0

Suppose that my index has two documents:

  1. "get my money"
  2. "my money get here"

When I do a regular match query for "get my money", both documents match correctly but they get equal scores. However, I want the order of words to be significant during scoring. In other words, I want "get my money" to have a higher score.

So I tried putting my match query inside the must clause of a bool query and included a match_phrase (with the same query string). This seems to score hits correctly until I do a search with "how do I get my money". In that case, match_phrase query doesn't seem to match, and the hits are returned with equal scores again.

How can I construct my index/query so that it takes word order into account but does not require all searched words to exist in document?

Index mapping with test data

PUT test-index
{
  "mappings": {
      "properties" : {
        "keyword" : {
          "type" : "text",
          "similarity": "boolean"
        }
      }
    }
}
POST test-index/_doc/
{
    "keyword" : "get my money"
}
POST test-index/_doc/
{
    "keyword" : "my money get here"
}

Query "How do I get my money" - Doesn't work as needed

GET /test-index/_search
{
  "query": {
    "bool": {
      "must": [
        {
          "match": {
            "keyword": "how do i get my money"
          }
        }
      ],
      "should": [
        {
          "match_phrase": {
            "keyword": {
              "query": "how do i get my money"
            }
          }
        }
      ]
    }
  }
}

Results (Both documents scored same)

{
  "took" : 2,
  "timed_out" : false,
  "_shards" : {
    "total" : 1,
    "successful" : 1,
    "skipped" : 0,
    "failed" : 0
  },
  "hits" : {
    "total" : {
      "value" : 2,
      "relation" : "eq"
    },
    "max_score" : 3.0,
    "hits" : [
      {
        "_index" : "test-index",
        "_type" : "_doc",
        "_id" : "6Xy8wXIB3NtI_ttPGBoV",
        "_score" : 3.0,
        "_source" : {
          "keyword" : "get my money"
        }
      },
      {
        "_index" : "test-index",
        "_type" : "_doc",
        "_id" : "6ny8wXIB3NtI_ttPGBpV",
        "_score" : 3.0,
        "_source" : {
          "keyword" : "my money get here"
        }
      }
    ]
  }
}

Edit 1

As @gibbs suggested, let's remove the "similarity": "boolean". A more simplified and focused issue presented below. We are trying to find an answer to this.

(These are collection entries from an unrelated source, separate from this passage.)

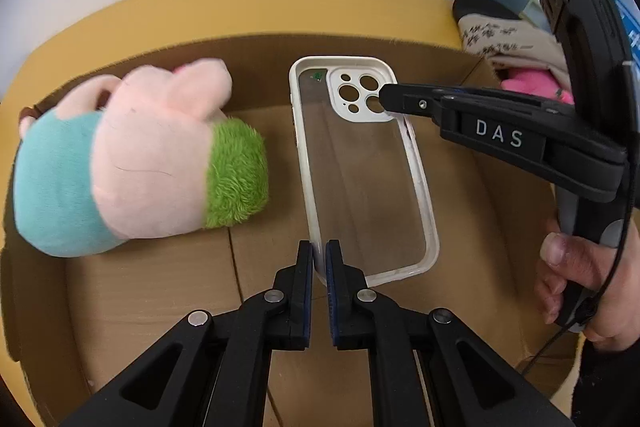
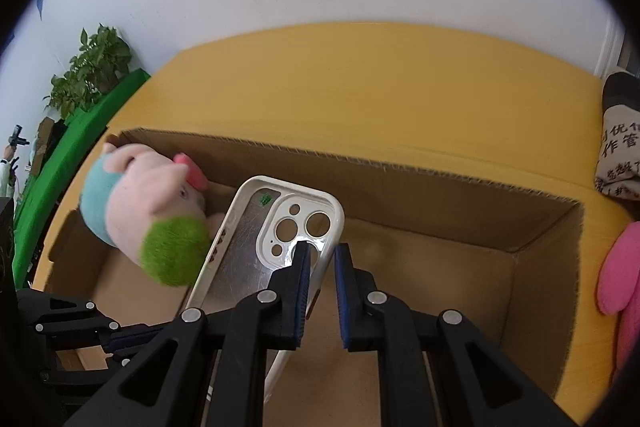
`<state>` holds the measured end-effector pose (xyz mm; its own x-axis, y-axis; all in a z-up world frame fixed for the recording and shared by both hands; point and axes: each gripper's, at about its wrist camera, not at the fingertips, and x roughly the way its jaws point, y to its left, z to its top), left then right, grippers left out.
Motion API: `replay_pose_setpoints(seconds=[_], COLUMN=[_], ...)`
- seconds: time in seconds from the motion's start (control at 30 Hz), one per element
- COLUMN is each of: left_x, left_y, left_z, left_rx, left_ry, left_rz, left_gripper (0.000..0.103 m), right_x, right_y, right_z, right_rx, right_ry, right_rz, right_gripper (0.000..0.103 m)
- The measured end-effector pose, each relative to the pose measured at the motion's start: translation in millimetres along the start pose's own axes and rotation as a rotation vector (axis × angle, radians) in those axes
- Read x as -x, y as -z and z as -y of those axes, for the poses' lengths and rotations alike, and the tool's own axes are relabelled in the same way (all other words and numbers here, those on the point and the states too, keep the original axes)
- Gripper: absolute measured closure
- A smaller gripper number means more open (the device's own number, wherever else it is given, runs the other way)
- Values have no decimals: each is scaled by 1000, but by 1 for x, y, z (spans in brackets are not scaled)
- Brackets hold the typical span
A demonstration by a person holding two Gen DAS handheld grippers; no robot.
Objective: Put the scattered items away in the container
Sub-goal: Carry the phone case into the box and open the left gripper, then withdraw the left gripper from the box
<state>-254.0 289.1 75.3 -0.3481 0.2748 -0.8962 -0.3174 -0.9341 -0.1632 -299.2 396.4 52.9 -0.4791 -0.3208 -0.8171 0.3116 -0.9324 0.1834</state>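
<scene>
A clear phone case (image 1: 360, 167) with a white rim is gripped at two spots over the floor of an open cardboard box (image 1: 160, 287). My left gripper (image 1: 319, 253) is shut on the rim at the case's near corner. My right gripper (image 1: 386, 99) comes in from the right and is shut on the rim beside the camera cut-outs. In the right wrist view the white rim of the case (image 2: 248, 239) passes between the right gripper (image 2: 322, 261) pads. A pink, teal and green plush toy (image 1: 132, 155) (image 2: 152, 223) lies in the left part of the box (image 2: 400, 195).
The box stands on a yellow table (image 1: 280, 7) (image 2: 360, 75) against a white wall. A printed cloth item (image 1: 500, 35) (image 2: 620, 155) and a pink plush (image 1: 532, 85) (image 2: 620, 267) lie right of the box. A person's hand (image 1: 580, 267) holds the right gripper. A potted plant (image 2: 92, 67) stands far left.
</scene>
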Motion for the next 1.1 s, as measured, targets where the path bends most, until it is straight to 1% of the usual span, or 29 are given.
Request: replay_pose_setpoints(seconds=[0.1,0.2,0.3,0.33,0.37,0.4,0.43,0.47,0.5,0.53,0.57,0.6,0.63,0.67,0.7,0.77,0.83,0.87,0.9,0.93,1.0,1.07,1.1], left_x=[-20,-31,-35,-34,-31,-27,-22,-15,-3,11,25,40,57,71,84,104,111,109,105,99,94,84,81], left_y=[0,0,-1,-1,0,2,4,6,8,12,17,25,33,40,48,70,96,104,117,130,153,174,182], left_z=[-7,-10,-16,-20,-22,-23,-24,-24,-24,-23,-23,-23,-26,-32,-38,-51,-67,-71,-78,-87,-107,-116,-113], left_rx=[32,59,88,96,102,103,101,96,83,64,47,34,26,21,20,24,24,27,38,56,99,128,138], left_ry=[6,12,32,44,50,51,48,43,34,24,14,3,-3,-2,-1,-20,-68,-93,-114,-118,-98,-90,-103], left_rz=[-47,-78,-84,-78,-65,-50,-34,-16,15,54,88,123,158,187,214,249,242,233,212,186,154,128,120], left_gripper=[98,98,97,97,97,94,89,75,62,58,49,41,37,30,24,20,20,20,20,20,20,20,20], right_x=[-20,-33,-38,-36,-33,-27,-20,-9,5,21,39,61,82,105,129,170,190,197,198,193,179,163,157], right_y=[0,0,0,-1,-1,-2,-3,-3,-4,-3,-1,3,9,18,30,59,81,100,112,125,149,166,174], right_z=[3,3,3,3,3,3,2,1,0,0,-2,-5,-8,-13,-17,-26,-37,-38,-37,-38,-26,-13,-6], right_rx=[-3,-9,-14,-13,-13,-10,-4,1,3,2,1,2,5,13,22,33,31,18,5,-11,-50,-106,-129], right_ry=[15,29,23,28,32,42,53,63,66,64,59,49,35,17,3,-19,-29,-27,-30,-35,-33,-15,5], right_rz=[-50,-73,-74,-76,-75,-70,-60,-44,-22,-1,24,53,81,113,144,191,210,208,193,167,95,31,9], right_gripper=[91,91,85,81,67,51,45,42,42,41,39,35,32,25,23,22,20,20,20,20,20,20,20])
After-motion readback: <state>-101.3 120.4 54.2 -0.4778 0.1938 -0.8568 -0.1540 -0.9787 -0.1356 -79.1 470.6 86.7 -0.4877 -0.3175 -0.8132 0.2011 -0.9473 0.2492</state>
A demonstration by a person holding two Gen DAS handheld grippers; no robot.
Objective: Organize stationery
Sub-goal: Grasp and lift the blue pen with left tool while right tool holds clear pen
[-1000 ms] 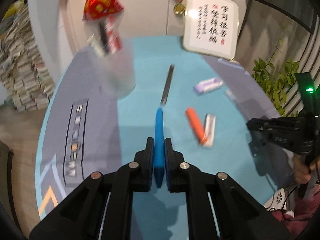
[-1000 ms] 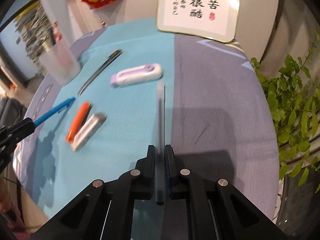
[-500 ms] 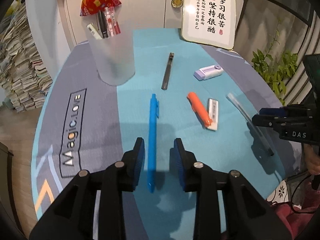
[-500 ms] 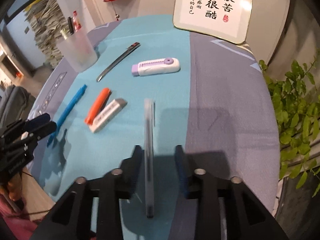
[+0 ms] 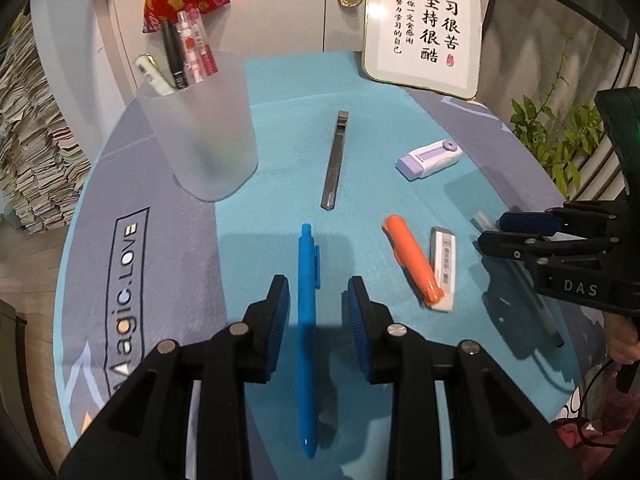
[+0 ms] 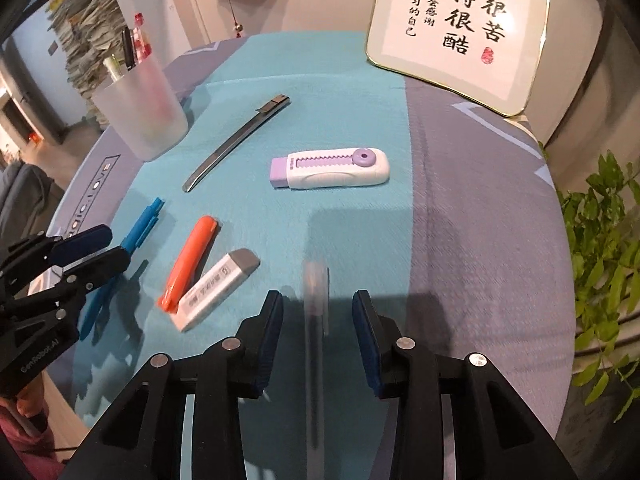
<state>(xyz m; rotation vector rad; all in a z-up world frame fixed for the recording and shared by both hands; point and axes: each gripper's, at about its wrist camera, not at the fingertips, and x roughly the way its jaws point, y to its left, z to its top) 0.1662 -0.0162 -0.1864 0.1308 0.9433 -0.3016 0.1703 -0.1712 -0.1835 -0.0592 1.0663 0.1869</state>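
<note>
My left gripper (image 5: 318, 300) is open, and a blue pen (image 5: 307, 320) lies on the table between its fingers. My right gripper (image 6: 318, 316) is open too, with a clear pen (image 6: 314, 344) lying between its fingers. A frosted pen cup (image 5: 204, 140) with several pens in it stands at the back left. An orange marker (image 5: 412, 258), a white eraser (image 5: 444, 268), a metal knife (image 5: 335, 160) and a purple-and-white retractable eraser (image 5: 430, 158) lie on the table. The right gripper shows at the right edge of the left wrist view (image 5: 496, 228).
A framed calligraphy board (image 5: 424, 28) leans at the table's back. A plant (image 6: 604, 248) stands right of the table. Paper stacks (image 5: 28, 152) are piled at the left. The table edge is close below both grippers.
Both grippers have opened and let go of their pens: the blue pen and the clear pen now lie on the table. Both grippers have drawn back and risen slightly.
</note>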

Removed "similarity": "boolean"

PUT test-index
{
  "mappings": {
      "properties" : {
        "keyword" : {
          "type" : "text"
        }
      }
    }
}
POST test-index/_doc/
{
    "keyword": "get my money"
}
POST test-index/_doc/
{
    "keyword": "my money get here"
}

How to make this query return results? now it doesn't. Is it possible to return results if all searched words don't exist in a document when using match_phrase?

GET /test-index/_search
{
  "query": {
    "bool": {
      "should": [
        {
          "match_phrase": {
            "keyword": {
              "query": "how do I get my money"
            }
          }
        }
      ]
    }
  }
}

Edit 2

In our use case, we can't use BM25 (TF/IDF) because that messes up our results.

POST test-index/_doc
{
  "keyword": "get my money, claim, distribution, getting started"
}

POST test-index/_doc 
{
  "keyword": "my money get here"
}
GET /test-index/_search 
{
  "query": {
    "bool": {
      "must": [
        {
          "match": {
            "keyword": "how do I get my money"
          }
        }
      ]
    }
  }
}

Results

{
  "took" : 16,
  "timed_out" : false,
  "_shards" : {
    "total" : 1,
    "successful" : 1,
    "skipped" : 0,
    "failed" : 0
  },
  "hits" : {
    "total" : {
      "value" : 2,
      "relation" : "eq"
    },
    "max_score" : 0.6156533,
    "hits" : [
      {
        "_index" : "test-index",
        "_type" : "_doc",
        "_id" : "JnxCw3IB3NtI_ttPBjQv",
        "_score" : 0.6156533,
        "_source" : {
          "keyword" : "my money get here"
        }
      },
      {
        "_index" : "test-index",
        "_type" : "_doc",
        "_id" : "x3xSw3IB3NtI_ttP1DUi",
        "_score" : 0.49206492,
        "_source" : {
          "keyword" : "get my money, claim, distribution, getting started"
        }
      }
    ]
  }
}

In this scenario my money get here scores more than intended get my money because of TF/IDF. So, we can't have it where Score calculation will depend on the number of documents match, length of field, etc.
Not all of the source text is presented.